According to a recently published study of the University of New Hampshire’s Carsey Institute, “the gap between rich and poor grew at a faster rate in New England than in any other region of the nation over the last 15 years” (Concord Monitor, March 22, 2007).

So Rep. Petersen was right, after all. The well-off kids are likely to grow up to become well-off, and the poor and working class kids will likely grow up to be poor and working class. Despite the hopes of generations of well-meaning reformers, the educational system won’t change the political system; only a change in the political system will create a change in the educational system. A society based on competition and greed that treats people like products will have to be replaced by a society that truly values human needs and allows people, beginning with children, to develop to their fullest potential.

In 1976, Samuel Bowles and Herbert Gintis wrote, “[W]e believe the key to [education] reform is the democratization of economic relationships: social ownership, democratic and participatory control of the production process by workers, equal sharing of socially necessary labor by all, and progressive equalization of incomes and destruction of hierarchical economic relationships.
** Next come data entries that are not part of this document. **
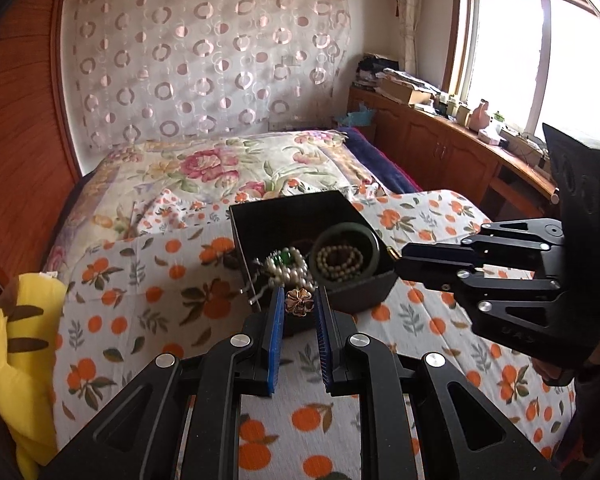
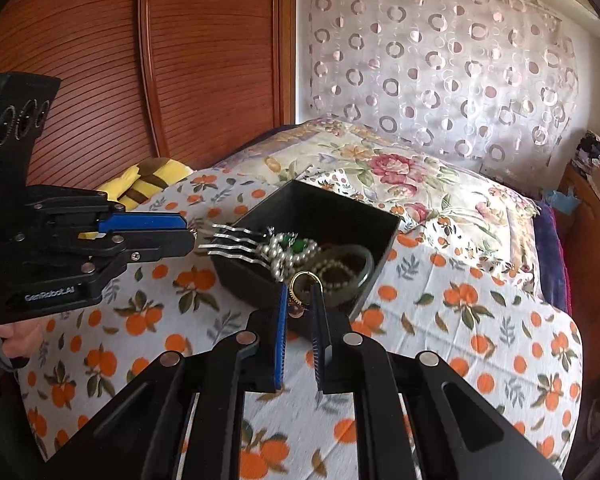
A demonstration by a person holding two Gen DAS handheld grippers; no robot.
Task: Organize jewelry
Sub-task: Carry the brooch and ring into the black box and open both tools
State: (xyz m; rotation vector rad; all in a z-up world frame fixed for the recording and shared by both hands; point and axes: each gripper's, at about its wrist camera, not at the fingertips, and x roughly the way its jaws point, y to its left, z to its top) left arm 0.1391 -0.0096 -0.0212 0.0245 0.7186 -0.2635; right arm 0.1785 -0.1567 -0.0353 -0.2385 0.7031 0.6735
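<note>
On the bed (image 1: 440, 320), above the black box (image 1: 292, 212), left gripper (image 1: 298, 300) jaws clamp a gold flower brooch (image 1: 299, 301). Right gripper (image 2: 302, 300) jaws clamp a gold ring (image 2: 303, 286). Both look light, stiff and slippery, best pinched across the metal.

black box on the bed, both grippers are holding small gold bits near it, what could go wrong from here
1. The gold ring is pinched only at the very tips of the right gripper; it could slip and get lost on the busy orange-print sheet.
2. The pearl comb pokes its prongs over the black box rim toward the left gripper, which holds a gold flower piece; a snag might drag the comb out.
</note>
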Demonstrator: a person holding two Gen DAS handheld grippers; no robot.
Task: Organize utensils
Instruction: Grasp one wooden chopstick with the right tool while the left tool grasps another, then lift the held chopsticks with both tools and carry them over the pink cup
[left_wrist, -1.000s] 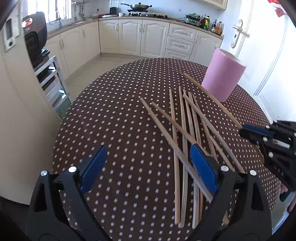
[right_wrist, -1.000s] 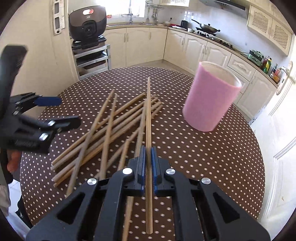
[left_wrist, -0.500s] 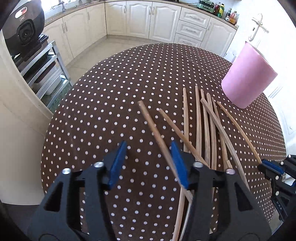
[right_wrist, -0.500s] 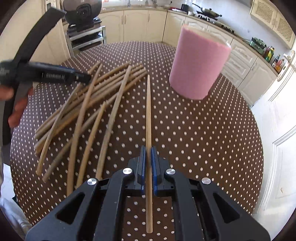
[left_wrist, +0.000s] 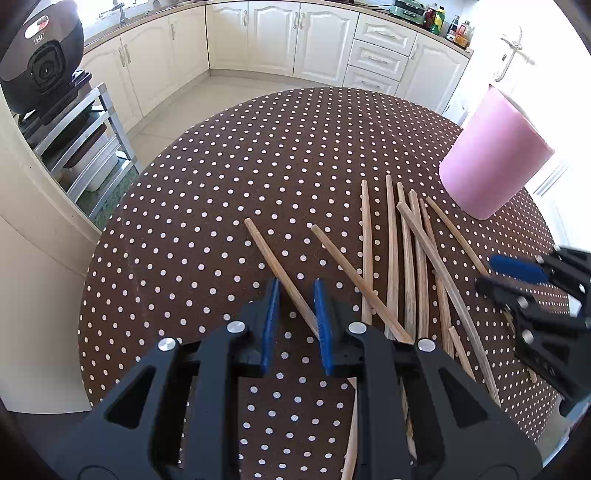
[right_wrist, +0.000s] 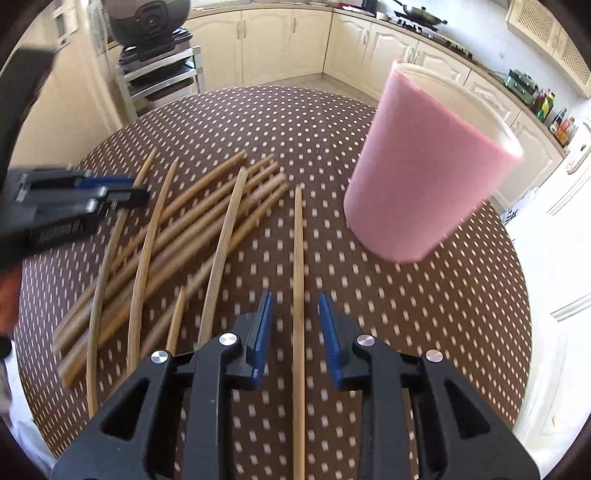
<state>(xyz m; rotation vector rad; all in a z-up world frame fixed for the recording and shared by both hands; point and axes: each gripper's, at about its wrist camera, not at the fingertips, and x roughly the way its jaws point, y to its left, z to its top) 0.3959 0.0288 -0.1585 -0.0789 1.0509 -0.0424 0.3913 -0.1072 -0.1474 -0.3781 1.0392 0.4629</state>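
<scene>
Several wooden chopsticks (left_wrist: 406, 258) lie in a loose pile (right_wrist: 192, 229) on the dotted table, left of a tall pink cup (left_wrist: 495, 162) (right_wrist: 424, 184). My left gripper (left_wrist: 295, 286) straddles the pile's leftmost chopstick (left_wrist: 273, 258); its jaws are closing, the stick lies against the right pad and a gap remains at the left pad. My right gripper (right_wrist: 295, 297) is opening; one chopstick (right_wrist: 298, 240) lies straight between its pads, free on both sides, just left of the cup. Each gripper also shows in the other's view, the right gripper (left_wrist: 517, 277) and the left gripper (right_wrist: 122, 188).
The round table (left_wrist: 221, 184) wears a brown cloth with white dots. A dark rice cooker (left_wrist: 40, 62) sits on a metal rack (right_wrist: 162, 74) beyond the table's far left edge. Cream kitchen cabinets (left_wrist: 295, 40) line the back wall.
My left gripper moved forward over the leftmost chopstick and its jaws narrowed around it. My right gripper carried its chopstick out of the pile toward the cup, then parted its jaws and released it.
</scene>
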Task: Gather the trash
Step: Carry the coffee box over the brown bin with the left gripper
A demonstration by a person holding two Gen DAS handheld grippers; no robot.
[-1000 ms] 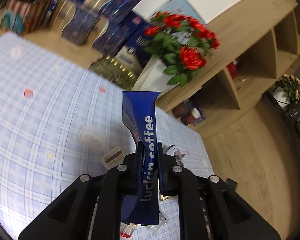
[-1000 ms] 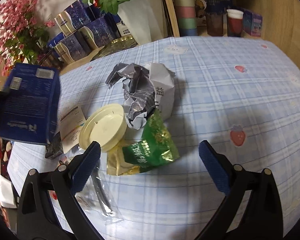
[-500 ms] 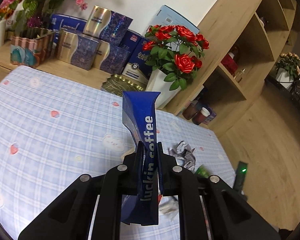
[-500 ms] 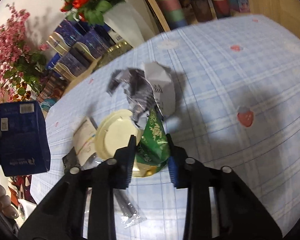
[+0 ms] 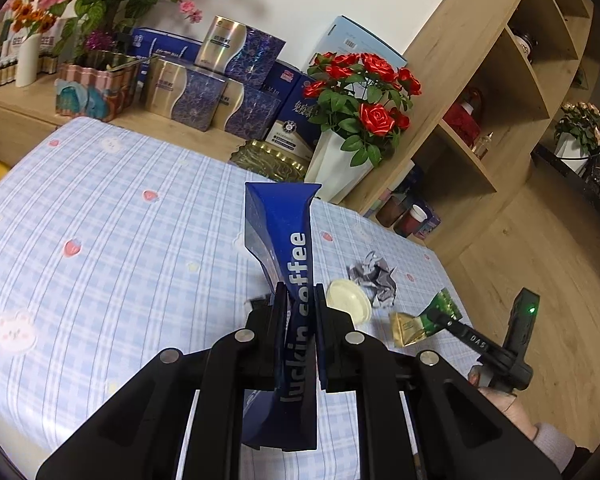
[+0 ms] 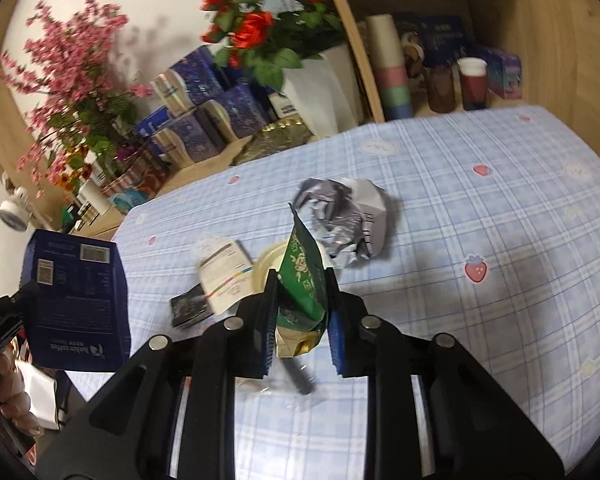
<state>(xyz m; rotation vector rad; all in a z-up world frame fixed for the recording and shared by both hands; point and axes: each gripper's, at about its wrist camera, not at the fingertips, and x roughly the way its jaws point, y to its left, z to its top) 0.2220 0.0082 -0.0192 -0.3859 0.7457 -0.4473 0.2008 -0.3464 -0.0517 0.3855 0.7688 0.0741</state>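
While the left gripper (image 5: pixel 299 312) is clamped on a dark blue "luckin coffee" bag (image 5: pixel 288 240), the bag stands upright between the fingers, flattened at the grip and flaring wide toward its top edge; white lettering runs along its narrow side. From the right wrist view the same bag (image 6: pixel 76 304) shows its broad face: small white print, a barcode label near the top, held off the table edge at far left. Right gripper (image 6: pixel 302 300) is closed on a green foil wrapper (image 6: pixel 304 276) with a pale ornamental pattern and a gold crumpled lower end, lifted above the table (image 6: pixel 480 208). Table carries a blue-and-white checked cloth with strawberry prints. Remaining trash on it: a crumpled grey-and-white paper ball (image 6: pixel 344 220), a cream round lid (image 6: pixel 266 266) just behind the wrapper, a white printed card (image 6: pixel 224 276) overlapping a small black packet (image 6: pixel 190 306), and a clear plastic sleeve (image 6: pixel 296 380) with a dark utensil beneath the fingers.
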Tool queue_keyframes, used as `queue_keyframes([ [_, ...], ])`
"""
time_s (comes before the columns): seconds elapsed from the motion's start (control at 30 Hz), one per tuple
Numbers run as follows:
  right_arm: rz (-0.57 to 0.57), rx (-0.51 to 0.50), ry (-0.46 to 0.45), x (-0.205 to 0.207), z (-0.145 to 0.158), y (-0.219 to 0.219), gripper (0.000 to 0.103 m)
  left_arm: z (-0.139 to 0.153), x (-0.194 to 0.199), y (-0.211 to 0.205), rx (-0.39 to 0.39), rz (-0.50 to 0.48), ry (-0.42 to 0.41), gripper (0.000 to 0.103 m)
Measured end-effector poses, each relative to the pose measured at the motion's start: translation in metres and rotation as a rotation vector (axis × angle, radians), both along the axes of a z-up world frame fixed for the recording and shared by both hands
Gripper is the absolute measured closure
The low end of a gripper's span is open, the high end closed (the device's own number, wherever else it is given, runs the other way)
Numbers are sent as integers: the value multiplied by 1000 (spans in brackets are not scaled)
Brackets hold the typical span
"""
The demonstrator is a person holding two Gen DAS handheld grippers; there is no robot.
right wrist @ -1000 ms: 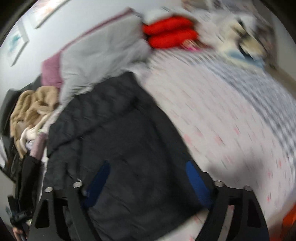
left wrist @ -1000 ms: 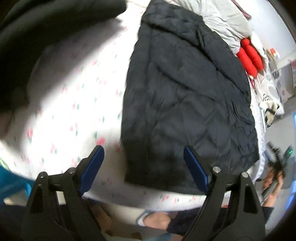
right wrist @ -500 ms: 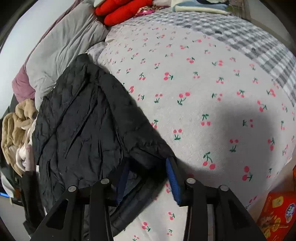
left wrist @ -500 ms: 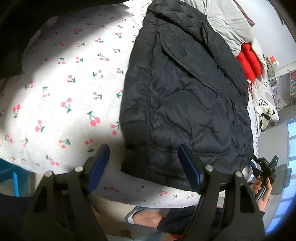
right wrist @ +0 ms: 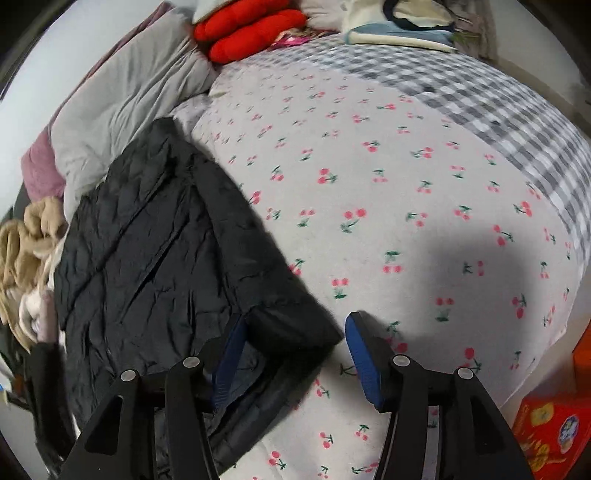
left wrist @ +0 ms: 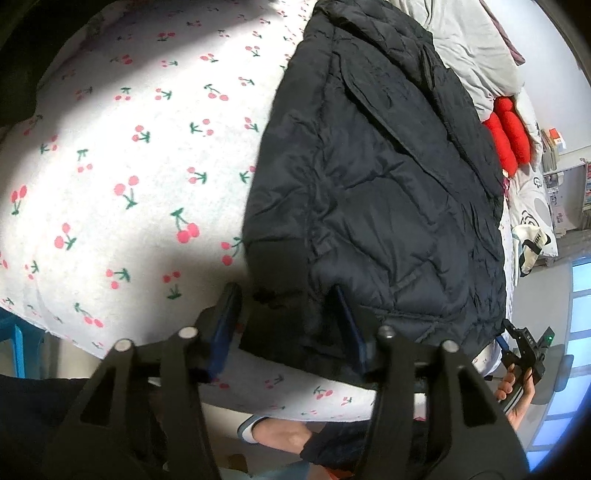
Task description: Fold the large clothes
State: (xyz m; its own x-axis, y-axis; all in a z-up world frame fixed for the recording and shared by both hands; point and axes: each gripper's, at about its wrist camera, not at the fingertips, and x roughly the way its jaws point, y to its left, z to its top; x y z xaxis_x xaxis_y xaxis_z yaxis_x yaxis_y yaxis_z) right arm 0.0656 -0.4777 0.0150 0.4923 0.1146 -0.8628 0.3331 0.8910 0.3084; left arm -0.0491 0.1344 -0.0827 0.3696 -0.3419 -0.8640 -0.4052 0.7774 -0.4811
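A black quilted jacket [left wrist: 388, 184] lies flat on the cherry-print bed sheet [left wrist: 129, 166]. My left gripper [left wrist: 286, 325] straddles the jacket's near left hem corner. Its jaws are closing, the right pad is sunk into the fabric and the left pad sits at the corner's edge. In the right wrist view the jacket [right wrist: 155, 258] lies left of centre. My right gripper [right wrist: 291, 354] has the jacket's other hem corner between its jaws, which are opening. One pad touches the fabric and the other stands clear over the sheet [right wrist: 406, 184]. The left wrist view also shows the right gripper [left wrist: 508, 341] in a hand.
A grey duvet [right wrist: 122, 96] and red cushions [right wrist: 251, 33] lie at the head of the bed, with a checked blanket [right wrist: 480, 96] further out. Beige clothes [right wrist: 29, 236] are heaped beside the jacket. A red box [right wrist: 546, 432] stands by the bed. A foot [left wrist: 280, 435] shows below the mattress edge.
Both grippers came down onto the jacket's hem corners. The left jaws narrowed steadily around their corner. The right jaws narrowed on theirs, then widened again.
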Motion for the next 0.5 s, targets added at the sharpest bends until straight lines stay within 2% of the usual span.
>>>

This is, of course, socialism…” (Schooling in Capitalist America, p. 14).

For that change to occur, there will have to be quite a lot of discussion about class and the consequences of life founded on inequality, injustice, and oppression.

The polite silence about class in the United States, the myth that class does not exist or is of little consequence, simply perpetuates the class system.

Meanwhile, Rep. Petersen has reconsidered his reckless remarks and has since apologized. Diogenes must be disappointed. He still hasn’t found an honest man, after all.


“All Of The Gains In Income In 2005 Went To Households In The Wealthiest 10 Percent”

[from AFL-CIO Working Families e-mail message, April 6, 2007]

“According to the Economic Policy Institute’s weekly economic snapshot, all of the gains in income in 2005 went to households in the wealthiest 10 percent, with the richest 1 percent seeing even more growth.

“In the top 10 percent, households gained at least 2.2 percent and as much as 16 percent.

“Meanwhile, income of the remaining 90 percent of American households fell by 0.6 percent on average.”